Address
- 108 East 5th Street Strong, Arkansas, 71765 United States

District information
- Type: Public
- Grades: PreK–12
- NCES District ID: 0512930

Students and staff
- Students: 303
- Teachers: 29.83
- Staff: 31.14
- Student–teacher ratio: 10.16

Other information
- Website: www.strong.k12.ar.us

= Strong–Huttig School District =

School district in Strong, Arkansas, US

Strong–Huttig School District No. 83 is a public school district in Strong, Arkansas. The school district supports more than 350 students and employs more than 50 education and staff.

The school district encompasses 293.33 mi2 of land in Union County supporting Strong, Huttig, Felsenthal and all the rural area between Moro Bay and the state line.

==History==
The district begin in 1903. On July 1, 2004, the Strong School District consolidated with the Huttig School District to form the Strong–Huttig School District.

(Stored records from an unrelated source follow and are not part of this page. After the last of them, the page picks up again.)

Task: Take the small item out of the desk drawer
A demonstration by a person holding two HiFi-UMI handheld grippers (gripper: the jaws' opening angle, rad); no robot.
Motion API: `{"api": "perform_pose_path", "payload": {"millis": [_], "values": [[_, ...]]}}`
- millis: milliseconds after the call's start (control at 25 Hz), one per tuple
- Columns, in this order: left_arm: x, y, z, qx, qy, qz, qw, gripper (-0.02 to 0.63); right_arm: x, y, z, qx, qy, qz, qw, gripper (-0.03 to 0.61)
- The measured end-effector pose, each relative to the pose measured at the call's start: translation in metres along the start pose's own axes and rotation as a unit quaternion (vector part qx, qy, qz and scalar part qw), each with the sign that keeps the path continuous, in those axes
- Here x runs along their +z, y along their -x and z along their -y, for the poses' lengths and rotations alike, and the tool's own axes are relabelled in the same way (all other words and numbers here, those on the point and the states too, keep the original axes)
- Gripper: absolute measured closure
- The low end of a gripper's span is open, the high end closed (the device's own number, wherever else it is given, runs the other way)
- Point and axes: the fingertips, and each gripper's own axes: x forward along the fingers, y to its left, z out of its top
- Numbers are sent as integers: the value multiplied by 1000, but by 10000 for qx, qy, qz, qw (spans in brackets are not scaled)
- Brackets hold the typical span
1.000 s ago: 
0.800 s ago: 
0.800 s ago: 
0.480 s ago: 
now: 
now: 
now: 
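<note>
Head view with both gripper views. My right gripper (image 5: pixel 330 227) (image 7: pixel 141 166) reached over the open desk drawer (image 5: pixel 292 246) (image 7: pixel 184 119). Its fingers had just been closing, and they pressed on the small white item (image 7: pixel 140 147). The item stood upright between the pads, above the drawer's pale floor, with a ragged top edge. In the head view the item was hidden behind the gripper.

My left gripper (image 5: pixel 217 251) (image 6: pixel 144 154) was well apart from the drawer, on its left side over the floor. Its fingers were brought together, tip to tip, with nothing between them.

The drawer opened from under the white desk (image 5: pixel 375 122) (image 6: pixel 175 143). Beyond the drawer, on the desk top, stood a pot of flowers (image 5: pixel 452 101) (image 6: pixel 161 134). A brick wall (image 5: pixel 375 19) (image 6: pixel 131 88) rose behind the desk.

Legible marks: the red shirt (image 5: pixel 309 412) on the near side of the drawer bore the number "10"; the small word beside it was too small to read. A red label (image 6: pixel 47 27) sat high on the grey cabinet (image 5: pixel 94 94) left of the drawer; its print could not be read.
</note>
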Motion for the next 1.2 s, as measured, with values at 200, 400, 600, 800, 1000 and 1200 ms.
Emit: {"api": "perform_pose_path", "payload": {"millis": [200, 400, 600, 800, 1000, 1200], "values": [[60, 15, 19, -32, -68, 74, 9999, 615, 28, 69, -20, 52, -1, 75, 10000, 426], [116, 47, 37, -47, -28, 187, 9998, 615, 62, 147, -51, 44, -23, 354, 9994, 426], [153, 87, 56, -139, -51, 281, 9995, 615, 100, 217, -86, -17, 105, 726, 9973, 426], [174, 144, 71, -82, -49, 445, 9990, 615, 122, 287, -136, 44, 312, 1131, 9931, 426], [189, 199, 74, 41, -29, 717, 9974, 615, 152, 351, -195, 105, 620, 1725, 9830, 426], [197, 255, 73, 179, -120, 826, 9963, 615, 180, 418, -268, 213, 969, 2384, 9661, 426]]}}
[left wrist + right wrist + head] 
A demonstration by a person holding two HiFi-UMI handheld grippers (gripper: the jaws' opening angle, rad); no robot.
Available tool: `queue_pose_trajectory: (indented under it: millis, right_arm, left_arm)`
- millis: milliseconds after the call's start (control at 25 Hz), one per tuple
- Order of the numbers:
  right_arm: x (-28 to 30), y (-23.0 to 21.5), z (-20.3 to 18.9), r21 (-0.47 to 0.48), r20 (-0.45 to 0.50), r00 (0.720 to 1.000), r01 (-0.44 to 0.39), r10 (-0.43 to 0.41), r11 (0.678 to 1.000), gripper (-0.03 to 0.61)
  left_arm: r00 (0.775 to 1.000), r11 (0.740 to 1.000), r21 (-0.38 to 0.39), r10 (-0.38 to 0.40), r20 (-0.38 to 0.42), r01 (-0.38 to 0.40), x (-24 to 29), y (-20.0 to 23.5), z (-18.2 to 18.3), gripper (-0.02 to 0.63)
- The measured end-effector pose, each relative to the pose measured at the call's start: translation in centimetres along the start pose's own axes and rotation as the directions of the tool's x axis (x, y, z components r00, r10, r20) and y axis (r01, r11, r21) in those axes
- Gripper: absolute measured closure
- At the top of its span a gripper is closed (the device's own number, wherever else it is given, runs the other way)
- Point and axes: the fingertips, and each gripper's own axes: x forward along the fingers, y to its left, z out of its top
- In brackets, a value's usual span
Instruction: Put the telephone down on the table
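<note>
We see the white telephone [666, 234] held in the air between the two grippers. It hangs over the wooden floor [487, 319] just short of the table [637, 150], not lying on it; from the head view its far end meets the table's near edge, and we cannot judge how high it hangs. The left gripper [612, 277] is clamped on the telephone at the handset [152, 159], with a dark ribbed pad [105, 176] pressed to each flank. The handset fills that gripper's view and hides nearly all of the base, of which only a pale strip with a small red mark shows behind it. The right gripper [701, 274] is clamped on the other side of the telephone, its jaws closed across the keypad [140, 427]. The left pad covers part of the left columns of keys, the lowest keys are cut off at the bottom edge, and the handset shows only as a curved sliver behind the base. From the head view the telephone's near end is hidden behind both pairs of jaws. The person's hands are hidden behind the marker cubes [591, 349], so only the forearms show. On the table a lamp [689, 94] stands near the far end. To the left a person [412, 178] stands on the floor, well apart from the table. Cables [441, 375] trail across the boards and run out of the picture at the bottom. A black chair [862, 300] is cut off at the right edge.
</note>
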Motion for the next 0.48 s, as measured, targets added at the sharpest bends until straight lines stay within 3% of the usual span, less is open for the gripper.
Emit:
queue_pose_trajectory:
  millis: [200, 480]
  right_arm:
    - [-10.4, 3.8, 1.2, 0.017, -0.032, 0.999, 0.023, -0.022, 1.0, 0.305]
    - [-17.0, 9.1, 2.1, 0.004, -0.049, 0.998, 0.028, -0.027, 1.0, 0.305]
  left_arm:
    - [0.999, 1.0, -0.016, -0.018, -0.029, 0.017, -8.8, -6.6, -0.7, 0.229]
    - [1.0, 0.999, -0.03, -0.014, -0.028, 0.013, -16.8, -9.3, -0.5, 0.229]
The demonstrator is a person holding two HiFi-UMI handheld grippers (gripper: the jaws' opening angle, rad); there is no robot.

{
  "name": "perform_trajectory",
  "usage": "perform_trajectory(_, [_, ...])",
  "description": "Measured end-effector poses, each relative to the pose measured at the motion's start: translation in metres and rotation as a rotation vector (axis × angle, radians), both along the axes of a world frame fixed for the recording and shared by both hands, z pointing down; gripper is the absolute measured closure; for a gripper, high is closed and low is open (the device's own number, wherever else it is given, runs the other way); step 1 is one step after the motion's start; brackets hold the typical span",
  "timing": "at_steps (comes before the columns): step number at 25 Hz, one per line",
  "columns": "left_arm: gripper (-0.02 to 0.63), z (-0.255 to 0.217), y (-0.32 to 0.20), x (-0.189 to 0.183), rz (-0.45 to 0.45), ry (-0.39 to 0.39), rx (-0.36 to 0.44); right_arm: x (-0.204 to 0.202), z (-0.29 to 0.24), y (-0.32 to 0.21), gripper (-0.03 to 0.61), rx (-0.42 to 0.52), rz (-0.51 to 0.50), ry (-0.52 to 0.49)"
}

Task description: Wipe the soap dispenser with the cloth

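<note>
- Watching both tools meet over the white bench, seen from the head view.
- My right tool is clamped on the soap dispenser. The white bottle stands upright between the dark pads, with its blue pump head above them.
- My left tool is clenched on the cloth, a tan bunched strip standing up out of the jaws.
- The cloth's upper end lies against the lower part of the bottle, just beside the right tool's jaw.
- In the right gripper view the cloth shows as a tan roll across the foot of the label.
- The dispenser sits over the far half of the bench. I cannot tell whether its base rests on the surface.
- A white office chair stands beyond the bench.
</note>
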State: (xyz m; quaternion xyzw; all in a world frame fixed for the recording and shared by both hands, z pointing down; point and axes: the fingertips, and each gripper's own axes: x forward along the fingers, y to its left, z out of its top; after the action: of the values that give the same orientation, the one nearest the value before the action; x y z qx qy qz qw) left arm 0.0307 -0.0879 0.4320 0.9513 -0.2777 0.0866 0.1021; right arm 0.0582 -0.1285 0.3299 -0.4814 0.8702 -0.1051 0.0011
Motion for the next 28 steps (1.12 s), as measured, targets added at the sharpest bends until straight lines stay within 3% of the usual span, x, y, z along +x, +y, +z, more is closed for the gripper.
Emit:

Ordinarily a school district with fewer than 350 students for two consecutive years would be required to consolidate. In 2016 the Arkansas Board of Education granted a waiver that allowed Strong–Huttig to continue operating.

== Schools ==
- Gardner–Strong Elementary School, serving prekindergarten through grade 6.
- Strong High School, serving grades 7 through 12. Strong athletics are basketball, football, cheerleading, and (girls) softball.